Secara sederhana kata tauhid bisa diartikan penyatuan. Penyatuan di sini adalah penyatuan transendental-primordial tanpa dibatasi oleh hal apa pun, termasuk agama. Sehingga kemudian, tauhid bisa diartikan penyatuan sosial, bukan penyatuan Tuhan yang selama ini kita yakini. Bila tauhid sudah dikembalikan pada makna asalnya, saatnya menjadikan tauhid itu sebagai spirit dalam kesadaran yang terinternalisasi. Dengan tauhid yang sama, perbedaan tak akan dimaknai sebagai sebab yang bisa melahirkan perpecahan, namun sebagai akibat pasti dari hukum alam.

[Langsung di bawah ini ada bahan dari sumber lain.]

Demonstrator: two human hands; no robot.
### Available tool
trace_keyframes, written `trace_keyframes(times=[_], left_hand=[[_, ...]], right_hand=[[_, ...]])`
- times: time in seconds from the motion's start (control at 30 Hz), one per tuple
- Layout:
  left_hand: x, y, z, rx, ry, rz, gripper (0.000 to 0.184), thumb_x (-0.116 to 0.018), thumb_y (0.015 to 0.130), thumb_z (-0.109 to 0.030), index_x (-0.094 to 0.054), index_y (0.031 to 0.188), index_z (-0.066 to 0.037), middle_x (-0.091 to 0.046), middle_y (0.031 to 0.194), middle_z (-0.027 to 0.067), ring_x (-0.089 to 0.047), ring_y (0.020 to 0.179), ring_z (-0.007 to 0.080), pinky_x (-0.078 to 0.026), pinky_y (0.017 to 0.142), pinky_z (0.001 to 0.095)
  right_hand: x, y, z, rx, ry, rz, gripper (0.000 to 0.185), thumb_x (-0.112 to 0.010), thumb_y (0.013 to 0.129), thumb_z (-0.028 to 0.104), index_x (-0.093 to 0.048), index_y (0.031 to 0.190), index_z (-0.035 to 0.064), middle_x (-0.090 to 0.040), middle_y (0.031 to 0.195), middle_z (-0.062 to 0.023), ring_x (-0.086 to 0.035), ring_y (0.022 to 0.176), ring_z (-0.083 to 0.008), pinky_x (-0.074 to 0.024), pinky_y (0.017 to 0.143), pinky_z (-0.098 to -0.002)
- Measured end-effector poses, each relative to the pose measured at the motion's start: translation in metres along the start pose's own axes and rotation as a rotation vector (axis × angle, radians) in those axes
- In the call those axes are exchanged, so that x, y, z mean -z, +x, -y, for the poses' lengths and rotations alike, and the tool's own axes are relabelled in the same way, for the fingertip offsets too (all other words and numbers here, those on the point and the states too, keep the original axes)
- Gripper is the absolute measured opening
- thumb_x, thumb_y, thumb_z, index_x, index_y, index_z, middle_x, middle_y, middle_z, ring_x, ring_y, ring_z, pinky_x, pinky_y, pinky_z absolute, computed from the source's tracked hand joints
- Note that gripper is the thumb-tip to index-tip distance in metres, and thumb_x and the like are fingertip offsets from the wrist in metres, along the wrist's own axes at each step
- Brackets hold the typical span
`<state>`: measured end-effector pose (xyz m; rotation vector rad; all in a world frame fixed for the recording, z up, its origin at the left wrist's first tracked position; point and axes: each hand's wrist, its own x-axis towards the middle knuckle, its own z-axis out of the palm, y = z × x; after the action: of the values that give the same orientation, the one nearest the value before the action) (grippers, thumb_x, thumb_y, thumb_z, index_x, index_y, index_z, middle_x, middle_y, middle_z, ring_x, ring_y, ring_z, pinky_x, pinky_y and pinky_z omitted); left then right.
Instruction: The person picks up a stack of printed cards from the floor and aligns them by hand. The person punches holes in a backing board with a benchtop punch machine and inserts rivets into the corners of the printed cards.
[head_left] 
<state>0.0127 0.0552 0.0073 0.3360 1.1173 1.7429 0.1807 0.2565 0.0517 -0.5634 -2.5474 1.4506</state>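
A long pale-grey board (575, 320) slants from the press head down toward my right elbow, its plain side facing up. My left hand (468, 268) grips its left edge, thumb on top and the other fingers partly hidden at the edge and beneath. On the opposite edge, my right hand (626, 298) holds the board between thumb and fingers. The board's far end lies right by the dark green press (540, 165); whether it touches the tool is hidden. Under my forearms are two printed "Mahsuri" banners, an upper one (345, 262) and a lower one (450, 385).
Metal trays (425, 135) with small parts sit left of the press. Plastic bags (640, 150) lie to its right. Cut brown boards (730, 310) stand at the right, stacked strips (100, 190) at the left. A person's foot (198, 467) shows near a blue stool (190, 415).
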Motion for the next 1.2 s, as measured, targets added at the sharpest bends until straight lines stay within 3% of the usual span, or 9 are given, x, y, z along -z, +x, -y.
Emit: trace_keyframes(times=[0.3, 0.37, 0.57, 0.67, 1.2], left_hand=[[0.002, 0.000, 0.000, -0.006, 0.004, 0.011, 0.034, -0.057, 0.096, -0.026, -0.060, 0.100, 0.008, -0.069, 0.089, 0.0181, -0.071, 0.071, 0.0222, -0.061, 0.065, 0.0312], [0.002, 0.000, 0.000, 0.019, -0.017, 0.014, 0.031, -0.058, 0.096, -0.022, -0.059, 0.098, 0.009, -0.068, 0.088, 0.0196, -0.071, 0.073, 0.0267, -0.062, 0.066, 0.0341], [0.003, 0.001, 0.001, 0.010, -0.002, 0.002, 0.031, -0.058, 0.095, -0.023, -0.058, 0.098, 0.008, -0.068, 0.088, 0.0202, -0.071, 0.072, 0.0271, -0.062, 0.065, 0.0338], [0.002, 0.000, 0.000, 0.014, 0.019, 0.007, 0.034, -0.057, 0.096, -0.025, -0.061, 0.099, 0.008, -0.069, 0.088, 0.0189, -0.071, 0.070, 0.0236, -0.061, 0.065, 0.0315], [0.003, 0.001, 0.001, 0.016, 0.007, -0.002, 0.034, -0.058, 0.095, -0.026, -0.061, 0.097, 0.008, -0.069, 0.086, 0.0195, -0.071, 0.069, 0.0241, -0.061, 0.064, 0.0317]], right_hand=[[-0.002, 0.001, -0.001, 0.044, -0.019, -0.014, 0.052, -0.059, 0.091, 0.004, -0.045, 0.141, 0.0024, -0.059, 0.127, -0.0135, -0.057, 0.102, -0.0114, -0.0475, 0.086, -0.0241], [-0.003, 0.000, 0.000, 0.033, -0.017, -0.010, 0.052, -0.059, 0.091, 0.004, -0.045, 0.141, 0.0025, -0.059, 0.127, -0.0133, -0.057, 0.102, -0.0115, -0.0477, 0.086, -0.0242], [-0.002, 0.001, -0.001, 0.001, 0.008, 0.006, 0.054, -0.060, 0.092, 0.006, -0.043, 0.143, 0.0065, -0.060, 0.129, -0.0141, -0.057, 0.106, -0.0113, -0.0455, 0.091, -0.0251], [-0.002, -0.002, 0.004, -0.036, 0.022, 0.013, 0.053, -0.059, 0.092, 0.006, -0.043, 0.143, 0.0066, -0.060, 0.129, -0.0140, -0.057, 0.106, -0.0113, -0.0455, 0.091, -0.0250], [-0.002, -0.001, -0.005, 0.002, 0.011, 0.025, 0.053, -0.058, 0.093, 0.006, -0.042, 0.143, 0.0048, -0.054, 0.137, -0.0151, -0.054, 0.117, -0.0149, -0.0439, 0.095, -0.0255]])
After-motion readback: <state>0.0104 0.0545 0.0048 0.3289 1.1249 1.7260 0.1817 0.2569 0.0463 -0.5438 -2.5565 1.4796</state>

Pentingnya kesadaran  ekologis
Lao Tse, pendiri sekaligus tokoh utama aliran Taoisme pernah mengatakan bila antara manusia dan alam terdapat hubungan yang mesti dijaga dan dilestarikan. Hubungan antara manusia dan alam bukan hanya hubungan antara subjek dan objek, melainkan hubungan relasional yang mesti dijaga keberlangsungannya. Manusia dan alam sama-sama mempunyai hak dan kewajiban yang mesti saling dijaga.
Sementara yang terjadi saat ini, manusia lebih banyak memperlakukan alam sebagai objek semata. Demi kepentingannya, manusia rela memperkosa alam semesta. Tak heran bila saat ini alam semesta mulai bosan bersahabat dengan manusia. Kebosanan itu alam tunjukkan dengan bencana-bencana dahsyat seperti yang selama ini terjadi. Bencana lumpur Lapindo misalnya, hanya demi kepentingan eksplorasi, prosedur yang semestinya dituruti malah diabaikan. Akibatnya bisa kita lihat sendiri, Lapindo yang dulunya tenang kini menjadi menjadi begitu menakutkan hingga begitu sulit ditaklukkan.
Perilaku kurang bersahabat dengan alam adalah bukti bila manusia tak lagi peduli dengan nasib alam yang  mereka tempati. Yang penting bagi mereka adalah mengeruk keuntungan yang sebesar-besarnya dari alam semesta. Hubungan relasional antara manusia dan alam yang diajarkan Lao Tse tak akan kita jumpai saat ini. Manusia lebih memposisikan dirinya sebagai subjek yang berhak mengeksplorasi alam semesta. Sedangkan alam hanya mereka jadikan objek yang tak mempunyai hak apa-apa.
Bila hal ini dibiarkan, mungkin alam akan lebih marah lagi. Untuk itu, sekarang diperlukan pemahaman berkesadaran ekologis. Kesadaran ekologis adalah bentuk kesadaran transendental yang memperlakukan alam semesta sebagai partner kerja, bukan objek yang selama ini dipahami. Kesadaran ekologis hanya bisa lahir dari pemahaman tauhid yang benar. Untuk itu, mulai sekarang, sudah selayaknya kita memposisikan alam sebagai partner yang mesti kita jaga hak-haknya. Jangan hanya demi kepentingan ekonomi misalnya, kita memperlakukan alam sekitar semaunya tanpa memperhatikan dampak yang akan ditimbulkan. Dengan tauhid yang benar dan kesadaran ekologis yang sudah terinternalisasi dalam diri, problem-problem sosial yang selama ini sulit diselesaikan bisa segera teratasi. Dan, tentunya, alam semesta tak akan enggan bersahabat dengan kita.